Howard Caygill (born 1958) is a British philosopher.

He has held the position of Professor of Modern European Philosophy at the Centre for Research in Modern European Philosophy (CRMEP), Kingston University since 2011. Previously he had taught at University of East Anglia and Goldsmiths College, University of London.

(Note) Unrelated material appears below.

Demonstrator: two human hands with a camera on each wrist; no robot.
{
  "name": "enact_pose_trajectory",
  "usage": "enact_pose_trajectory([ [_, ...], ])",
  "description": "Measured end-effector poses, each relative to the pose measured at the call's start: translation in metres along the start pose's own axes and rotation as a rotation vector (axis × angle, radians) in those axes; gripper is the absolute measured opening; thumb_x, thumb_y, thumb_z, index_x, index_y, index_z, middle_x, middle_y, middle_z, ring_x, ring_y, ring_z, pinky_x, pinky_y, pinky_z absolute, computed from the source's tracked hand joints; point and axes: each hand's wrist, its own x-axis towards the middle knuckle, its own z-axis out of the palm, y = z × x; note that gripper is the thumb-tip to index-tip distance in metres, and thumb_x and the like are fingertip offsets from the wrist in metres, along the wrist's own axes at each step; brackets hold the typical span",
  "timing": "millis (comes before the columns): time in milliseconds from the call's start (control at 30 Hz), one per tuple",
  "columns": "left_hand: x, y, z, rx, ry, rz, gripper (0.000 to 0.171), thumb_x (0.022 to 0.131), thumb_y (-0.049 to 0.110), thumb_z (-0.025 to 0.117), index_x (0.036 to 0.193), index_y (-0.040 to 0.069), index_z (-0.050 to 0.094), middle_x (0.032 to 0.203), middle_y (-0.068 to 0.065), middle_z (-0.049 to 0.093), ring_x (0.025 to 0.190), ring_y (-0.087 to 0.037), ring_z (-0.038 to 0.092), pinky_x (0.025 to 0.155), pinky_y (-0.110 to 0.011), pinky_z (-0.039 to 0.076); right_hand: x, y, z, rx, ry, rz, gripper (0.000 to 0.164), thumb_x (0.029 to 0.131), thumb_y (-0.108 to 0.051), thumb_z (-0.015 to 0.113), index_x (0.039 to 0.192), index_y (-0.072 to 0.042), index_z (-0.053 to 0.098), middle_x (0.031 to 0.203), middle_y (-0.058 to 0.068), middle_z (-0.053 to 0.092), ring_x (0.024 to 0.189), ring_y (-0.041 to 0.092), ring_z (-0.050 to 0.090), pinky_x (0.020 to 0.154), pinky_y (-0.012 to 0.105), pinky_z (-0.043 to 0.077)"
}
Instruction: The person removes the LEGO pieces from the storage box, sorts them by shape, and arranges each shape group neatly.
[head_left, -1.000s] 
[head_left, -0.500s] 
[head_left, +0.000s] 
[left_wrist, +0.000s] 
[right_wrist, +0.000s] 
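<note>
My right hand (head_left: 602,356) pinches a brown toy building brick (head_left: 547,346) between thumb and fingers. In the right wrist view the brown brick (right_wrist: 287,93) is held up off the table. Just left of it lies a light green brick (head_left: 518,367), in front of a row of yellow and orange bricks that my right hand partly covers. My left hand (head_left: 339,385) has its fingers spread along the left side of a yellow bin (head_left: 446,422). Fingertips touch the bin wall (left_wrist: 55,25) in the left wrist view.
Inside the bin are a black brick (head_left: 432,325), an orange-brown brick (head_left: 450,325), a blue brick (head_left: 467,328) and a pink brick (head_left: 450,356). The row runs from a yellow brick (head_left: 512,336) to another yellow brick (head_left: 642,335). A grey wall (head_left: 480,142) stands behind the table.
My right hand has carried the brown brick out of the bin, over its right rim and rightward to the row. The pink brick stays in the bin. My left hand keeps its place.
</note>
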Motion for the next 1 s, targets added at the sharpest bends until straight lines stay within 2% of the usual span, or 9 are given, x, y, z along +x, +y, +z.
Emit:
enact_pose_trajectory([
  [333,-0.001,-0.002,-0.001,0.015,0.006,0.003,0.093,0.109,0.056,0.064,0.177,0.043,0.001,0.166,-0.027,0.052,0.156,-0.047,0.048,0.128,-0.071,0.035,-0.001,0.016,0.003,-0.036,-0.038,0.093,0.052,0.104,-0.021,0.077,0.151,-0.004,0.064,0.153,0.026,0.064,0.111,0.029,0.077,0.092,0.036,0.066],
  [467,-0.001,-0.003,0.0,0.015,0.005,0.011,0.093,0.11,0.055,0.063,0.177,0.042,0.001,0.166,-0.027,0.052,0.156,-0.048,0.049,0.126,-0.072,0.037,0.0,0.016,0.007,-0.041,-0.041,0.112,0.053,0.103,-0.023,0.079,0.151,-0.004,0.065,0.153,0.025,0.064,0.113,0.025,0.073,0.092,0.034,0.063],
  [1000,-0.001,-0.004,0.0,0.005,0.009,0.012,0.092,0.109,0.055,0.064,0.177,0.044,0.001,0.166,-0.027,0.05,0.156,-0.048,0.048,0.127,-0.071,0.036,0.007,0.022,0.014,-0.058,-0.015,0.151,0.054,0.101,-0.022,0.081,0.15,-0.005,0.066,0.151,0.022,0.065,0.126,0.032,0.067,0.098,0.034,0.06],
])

He is known for his work on Walter Benjamin, Immanuel Kant, Emmanuel Levinas, and Franz Kafka; and concepts such as resistance have influenced fields including political philosophy, aesthetics, literary theory and continental philosophy.

Jay Bernstein has described Caygill as "one of the two or three leading practitioners and exponents of European philosophy in the UK".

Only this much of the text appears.